The mouthpiece tube on my 1980 Conshelf reg has a different shape from most “modern” regulators. It is smaller and squarer with a sort of horizontal flattish profile. I have sifted through a box of miscellaneous mouthpieces and ended up with a Scubapro one as the closest fit, but even with a zip tie as tight as possible it still leaks a fine spray of water- especially below 60 ft.
I am thinking about putting a bead of silicone sealant under the mouthpiece (with no zip tie on) and then tightening the tie when the silicone gets rubbery. The only silicone sealant I can find here is “Aquarium safe” but not described as “food safe”, does anyone know if this will be safe to use once the silicone has cured (say 24 hours)?

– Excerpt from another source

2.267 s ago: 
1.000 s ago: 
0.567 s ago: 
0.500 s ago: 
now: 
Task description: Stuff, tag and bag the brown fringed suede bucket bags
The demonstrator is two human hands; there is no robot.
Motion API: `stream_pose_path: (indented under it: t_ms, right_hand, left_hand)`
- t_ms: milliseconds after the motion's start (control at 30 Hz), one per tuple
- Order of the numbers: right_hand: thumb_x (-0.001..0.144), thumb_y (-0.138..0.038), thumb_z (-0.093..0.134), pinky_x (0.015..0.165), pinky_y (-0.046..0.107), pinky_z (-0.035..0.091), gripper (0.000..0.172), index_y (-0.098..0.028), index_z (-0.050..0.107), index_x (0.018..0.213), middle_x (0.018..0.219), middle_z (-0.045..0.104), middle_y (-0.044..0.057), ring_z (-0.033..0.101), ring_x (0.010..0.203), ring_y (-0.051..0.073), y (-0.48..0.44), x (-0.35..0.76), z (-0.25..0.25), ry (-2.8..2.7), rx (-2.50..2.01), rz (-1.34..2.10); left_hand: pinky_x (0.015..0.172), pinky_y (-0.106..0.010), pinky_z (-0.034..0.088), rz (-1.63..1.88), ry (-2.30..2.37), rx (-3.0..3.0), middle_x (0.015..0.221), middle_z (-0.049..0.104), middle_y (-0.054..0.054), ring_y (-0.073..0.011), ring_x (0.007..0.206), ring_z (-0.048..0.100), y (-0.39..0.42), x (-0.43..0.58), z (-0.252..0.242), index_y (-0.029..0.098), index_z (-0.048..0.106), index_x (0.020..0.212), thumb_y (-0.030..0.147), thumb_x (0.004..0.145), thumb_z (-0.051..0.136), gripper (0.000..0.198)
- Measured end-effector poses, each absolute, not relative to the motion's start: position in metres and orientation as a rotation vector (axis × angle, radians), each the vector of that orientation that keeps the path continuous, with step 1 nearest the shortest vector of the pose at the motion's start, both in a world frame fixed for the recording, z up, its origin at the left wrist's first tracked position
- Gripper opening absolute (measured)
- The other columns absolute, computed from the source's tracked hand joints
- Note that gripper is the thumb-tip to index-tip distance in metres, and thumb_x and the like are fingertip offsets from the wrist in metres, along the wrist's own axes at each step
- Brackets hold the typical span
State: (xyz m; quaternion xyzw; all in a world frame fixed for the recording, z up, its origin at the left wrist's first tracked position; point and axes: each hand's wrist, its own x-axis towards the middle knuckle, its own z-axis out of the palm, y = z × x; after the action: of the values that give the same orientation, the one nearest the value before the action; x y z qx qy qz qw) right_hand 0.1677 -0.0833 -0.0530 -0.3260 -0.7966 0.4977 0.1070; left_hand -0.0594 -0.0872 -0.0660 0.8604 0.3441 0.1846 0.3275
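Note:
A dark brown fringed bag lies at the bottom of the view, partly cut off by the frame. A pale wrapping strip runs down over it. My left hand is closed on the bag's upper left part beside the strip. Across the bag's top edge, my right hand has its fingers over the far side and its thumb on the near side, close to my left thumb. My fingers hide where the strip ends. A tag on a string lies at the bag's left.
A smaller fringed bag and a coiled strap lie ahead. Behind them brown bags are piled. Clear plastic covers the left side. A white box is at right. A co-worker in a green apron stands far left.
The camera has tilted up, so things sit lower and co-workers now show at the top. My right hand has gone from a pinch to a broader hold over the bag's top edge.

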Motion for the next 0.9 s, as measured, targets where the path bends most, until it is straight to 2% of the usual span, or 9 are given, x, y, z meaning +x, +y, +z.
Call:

Just make the zip tie tighter.
 
You may have a problem other than the mouthpiece. The pressure differential between inside the reg and outside, at the surface and at 60', are the same. The mouthpiece should leak at all depths not just at 60'.


Bob
 
If it is indeed an issue with the mouth piece I would find some thick rubber bands that are the width of the edge of the mouth piece and put them on. They would act a soft shim/spacer and fill any gaps. You could make your own from an old inner tube. I would not use silicon or other sealants.
 
The toluene will dissipate/evaporate as the aquaseal cures so the respiratory irritant concern will not be factor.

-Z
 
I would avoid any kind or sealer to avoid the mess that you would have clean on the next servicing/mouthpiece change.

Are you certain it is the mouthpiece and not the exhaust valve or diaphragm?

If so, have you tried a mouthpiece like this one?

Store | Vintage Double Hose

It has a smaller opening than the new styles.